- [Exercise prompt]
When the string "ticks" is part of a line below, that line should be copied.

Top of Available data

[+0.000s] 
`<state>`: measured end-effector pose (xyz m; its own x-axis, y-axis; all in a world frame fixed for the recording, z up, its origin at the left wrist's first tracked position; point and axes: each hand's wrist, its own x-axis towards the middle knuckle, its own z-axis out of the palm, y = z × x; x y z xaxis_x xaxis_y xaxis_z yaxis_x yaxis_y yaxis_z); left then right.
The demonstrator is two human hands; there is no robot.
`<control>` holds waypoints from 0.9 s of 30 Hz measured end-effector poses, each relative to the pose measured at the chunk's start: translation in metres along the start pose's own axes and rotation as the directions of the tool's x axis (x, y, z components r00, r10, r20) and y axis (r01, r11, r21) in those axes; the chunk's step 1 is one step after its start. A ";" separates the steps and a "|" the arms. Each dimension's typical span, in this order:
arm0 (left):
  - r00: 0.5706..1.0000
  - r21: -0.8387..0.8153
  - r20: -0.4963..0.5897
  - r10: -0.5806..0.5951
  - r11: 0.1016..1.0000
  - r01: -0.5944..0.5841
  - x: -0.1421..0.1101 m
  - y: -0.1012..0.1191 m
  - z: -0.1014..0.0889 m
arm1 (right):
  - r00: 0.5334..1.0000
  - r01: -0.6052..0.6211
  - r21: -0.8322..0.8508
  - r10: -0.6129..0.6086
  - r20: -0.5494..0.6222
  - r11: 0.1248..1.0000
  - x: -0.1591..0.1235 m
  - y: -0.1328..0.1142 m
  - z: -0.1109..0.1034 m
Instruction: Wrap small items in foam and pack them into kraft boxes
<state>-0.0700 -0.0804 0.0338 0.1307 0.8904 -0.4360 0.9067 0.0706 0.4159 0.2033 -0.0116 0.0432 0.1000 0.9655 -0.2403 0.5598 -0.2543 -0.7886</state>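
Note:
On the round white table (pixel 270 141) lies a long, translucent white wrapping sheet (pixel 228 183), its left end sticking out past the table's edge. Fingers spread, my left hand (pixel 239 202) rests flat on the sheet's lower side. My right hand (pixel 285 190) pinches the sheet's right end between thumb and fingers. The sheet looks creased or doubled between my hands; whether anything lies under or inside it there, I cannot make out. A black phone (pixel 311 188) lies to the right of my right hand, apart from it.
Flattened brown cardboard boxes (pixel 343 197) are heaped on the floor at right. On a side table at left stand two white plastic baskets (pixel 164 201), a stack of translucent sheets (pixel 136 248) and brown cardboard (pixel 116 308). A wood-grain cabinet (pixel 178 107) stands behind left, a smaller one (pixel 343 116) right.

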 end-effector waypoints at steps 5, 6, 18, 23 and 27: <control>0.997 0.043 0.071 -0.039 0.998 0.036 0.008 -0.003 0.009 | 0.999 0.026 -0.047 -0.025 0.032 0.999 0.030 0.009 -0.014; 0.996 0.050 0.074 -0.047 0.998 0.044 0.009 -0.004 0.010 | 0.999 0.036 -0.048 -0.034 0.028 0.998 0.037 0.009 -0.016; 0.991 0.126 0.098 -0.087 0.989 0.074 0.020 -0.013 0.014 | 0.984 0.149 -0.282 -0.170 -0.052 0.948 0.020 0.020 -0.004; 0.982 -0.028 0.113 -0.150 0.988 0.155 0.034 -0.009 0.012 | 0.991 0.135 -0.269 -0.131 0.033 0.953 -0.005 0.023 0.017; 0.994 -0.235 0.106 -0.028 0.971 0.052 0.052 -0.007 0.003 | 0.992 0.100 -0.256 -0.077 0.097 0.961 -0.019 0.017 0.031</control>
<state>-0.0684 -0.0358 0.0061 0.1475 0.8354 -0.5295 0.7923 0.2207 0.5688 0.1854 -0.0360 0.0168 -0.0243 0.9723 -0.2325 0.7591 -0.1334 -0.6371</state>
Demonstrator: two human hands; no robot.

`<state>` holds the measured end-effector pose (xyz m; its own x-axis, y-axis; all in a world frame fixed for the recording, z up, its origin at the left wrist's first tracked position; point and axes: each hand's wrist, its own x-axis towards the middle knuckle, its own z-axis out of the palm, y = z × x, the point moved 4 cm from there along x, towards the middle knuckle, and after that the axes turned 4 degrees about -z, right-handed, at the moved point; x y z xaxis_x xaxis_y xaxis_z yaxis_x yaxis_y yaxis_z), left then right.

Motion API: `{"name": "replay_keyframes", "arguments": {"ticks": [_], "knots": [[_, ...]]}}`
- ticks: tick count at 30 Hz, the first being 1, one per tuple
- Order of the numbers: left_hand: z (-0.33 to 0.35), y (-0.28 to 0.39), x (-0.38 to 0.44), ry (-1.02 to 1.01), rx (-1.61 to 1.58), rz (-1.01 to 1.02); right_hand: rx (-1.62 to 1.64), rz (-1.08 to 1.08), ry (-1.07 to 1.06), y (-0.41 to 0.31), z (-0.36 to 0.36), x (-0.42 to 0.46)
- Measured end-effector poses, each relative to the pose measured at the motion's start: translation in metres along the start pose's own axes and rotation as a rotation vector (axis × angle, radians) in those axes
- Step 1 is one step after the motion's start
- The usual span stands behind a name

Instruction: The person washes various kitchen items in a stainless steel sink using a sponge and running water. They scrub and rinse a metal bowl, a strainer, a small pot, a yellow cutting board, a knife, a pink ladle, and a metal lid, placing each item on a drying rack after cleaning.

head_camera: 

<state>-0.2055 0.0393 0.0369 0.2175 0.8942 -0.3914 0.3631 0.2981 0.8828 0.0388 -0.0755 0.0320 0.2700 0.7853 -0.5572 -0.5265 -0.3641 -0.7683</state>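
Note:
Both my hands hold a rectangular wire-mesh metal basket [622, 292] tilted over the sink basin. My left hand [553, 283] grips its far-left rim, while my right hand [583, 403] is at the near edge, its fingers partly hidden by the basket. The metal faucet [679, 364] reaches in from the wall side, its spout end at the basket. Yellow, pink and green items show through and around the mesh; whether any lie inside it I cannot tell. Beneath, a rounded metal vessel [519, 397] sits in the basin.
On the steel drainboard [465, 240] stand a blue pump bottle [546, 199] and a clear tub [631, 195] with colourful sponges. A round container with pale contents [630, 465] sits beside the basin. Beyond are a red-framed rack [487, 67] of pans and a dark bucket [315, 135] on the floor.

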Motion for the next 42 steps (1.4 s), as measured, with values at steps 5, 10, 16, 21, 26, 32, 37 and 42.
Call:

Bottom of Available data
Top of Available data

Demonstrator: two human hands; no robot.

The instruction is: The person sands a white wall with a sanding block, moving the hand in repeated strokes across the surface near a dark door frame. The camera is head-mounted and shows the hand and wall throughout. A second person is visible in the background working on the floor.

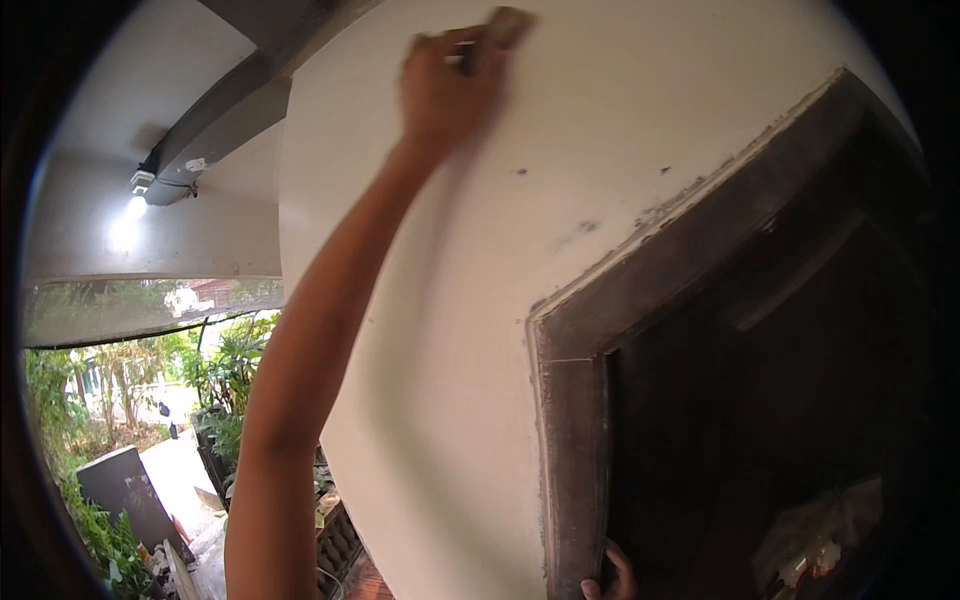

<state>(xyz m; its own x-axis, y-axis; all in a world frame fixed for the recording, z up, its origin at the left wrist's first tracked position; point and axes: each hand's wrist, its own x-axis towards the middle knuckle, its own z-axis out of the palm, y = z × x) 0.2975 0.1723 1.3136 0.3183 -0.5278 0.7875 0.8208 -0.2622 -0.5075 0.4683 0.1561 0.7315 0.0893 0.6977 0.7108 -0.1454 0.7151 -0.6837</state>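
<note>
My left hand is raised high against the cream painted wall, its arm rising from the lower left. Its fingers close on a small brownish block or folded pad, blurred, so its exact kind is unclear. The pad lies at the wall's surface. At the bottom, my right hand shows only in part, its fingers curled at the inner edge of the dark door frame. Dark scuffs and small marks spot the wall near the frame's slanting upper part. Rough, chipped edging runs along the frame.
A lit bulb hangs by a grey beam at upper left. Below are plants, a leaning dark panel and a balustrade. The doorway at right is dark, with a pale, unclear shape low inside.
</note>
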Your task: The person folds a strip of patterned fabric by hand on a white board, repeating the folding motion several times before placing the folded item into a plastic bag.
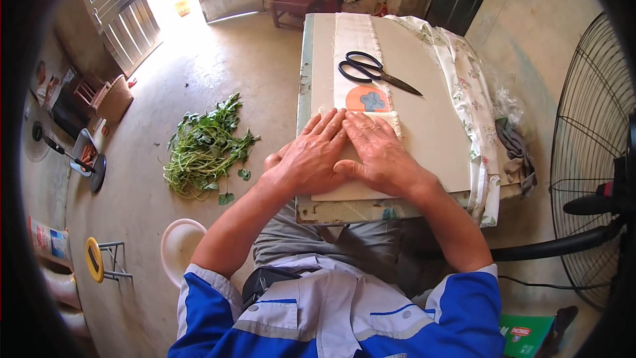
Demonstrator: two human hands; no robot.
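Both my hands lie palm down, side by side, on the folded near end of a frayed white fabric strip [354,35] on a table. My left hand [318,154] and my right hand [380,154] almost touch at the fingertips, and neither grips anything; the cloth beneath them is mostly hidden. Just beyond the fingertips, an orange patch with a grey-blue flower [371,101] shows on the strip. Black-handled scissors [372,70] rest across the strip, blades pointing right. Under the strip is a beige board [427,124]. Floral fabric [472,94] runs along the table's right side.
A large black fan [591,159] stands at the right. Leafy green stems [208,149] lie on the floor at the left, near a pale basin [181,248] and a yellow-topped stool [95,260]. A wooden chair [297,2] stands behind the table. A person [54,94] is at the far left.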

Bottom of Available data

- [Answer space]
Motion API: `{"name": "replay_keyframes", "arguments": {"ticks": [_], "knots": [[_, ...]]}}`
- ticks: tick count at 30 Hz, the first being 1, one per tuple

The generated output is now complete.